Dataset records:
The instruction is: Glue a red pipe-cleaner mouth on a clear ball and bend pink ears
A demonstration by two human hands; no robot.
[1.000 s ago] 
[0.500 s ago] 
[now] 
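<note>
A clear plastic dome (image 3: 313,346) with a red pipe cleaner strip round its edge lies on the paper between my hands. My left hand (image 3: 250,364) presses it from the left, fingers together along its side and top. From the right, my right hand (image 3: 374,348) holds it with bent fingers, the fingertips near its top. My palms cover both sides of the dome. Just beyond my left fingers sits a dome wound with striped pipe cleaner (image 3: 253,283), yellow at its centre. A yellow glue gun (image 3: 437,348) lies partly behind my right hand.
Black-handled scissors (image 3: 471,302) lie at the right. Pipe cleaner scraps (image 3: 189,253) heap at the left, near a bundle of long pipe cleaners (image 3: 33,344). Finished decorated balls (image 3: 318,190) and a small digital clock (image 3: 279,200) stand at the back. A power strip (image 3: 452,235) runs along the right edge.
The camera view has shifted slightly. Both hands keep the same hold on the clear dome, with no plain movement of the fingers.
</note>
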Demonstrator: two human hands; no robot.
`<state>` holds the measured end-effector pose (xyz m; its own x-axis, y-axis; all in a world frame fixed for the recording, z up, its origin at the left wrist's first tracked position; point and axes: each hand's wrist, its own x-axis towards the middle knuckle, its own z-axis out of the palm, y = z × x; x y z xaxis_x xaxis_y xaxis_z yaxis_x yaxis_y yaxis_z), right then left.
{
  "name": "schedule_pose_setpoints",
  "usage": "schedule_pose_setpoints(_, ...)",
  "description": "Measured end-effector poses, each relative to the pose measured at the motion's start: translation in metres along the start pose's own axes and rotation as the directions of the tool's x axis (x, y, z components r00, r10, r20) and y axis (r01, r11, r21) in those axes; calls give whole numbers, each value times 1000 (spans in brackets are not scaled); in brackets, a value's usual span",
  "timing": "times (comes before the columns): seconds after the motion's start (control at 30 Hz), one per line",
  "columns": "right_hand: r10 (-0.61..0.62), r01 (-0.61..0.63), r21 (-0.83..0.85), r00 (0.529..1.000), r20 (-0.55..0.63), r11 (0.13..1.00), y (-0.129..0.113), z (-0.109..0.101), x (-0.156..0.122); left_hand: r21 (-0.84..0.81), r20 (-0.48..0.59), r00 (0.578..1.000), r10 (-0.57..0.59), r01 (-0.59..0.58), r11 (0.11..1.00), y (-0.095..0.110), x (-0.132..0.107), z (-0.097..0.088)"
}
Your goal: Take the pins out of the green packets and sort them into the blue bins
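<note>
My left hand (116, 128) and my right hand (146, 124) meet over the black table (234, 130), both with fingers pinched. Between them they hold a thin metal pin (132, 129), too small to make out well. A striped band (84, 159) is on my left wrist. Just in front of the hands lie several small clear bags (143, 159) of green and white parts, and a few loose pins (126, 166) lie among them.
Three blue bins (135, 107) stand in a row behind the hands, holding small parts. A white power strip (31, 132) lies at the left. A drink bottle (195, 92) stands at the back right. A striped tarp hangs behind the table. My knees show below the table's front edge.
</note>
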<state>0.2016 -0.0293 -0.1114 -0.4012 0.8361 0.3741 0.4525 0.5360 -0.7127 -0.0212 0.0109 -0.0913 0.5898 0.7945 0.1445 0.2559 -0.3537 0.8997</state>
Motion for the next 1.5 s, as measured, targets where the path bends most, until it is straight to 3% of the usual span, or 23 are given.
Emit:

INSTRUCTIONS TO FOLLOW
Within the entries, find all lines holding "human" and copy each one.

RESULT BELOW
A demonstration by two human hands; no robot.
Demonstrator: two human hands; no robot.

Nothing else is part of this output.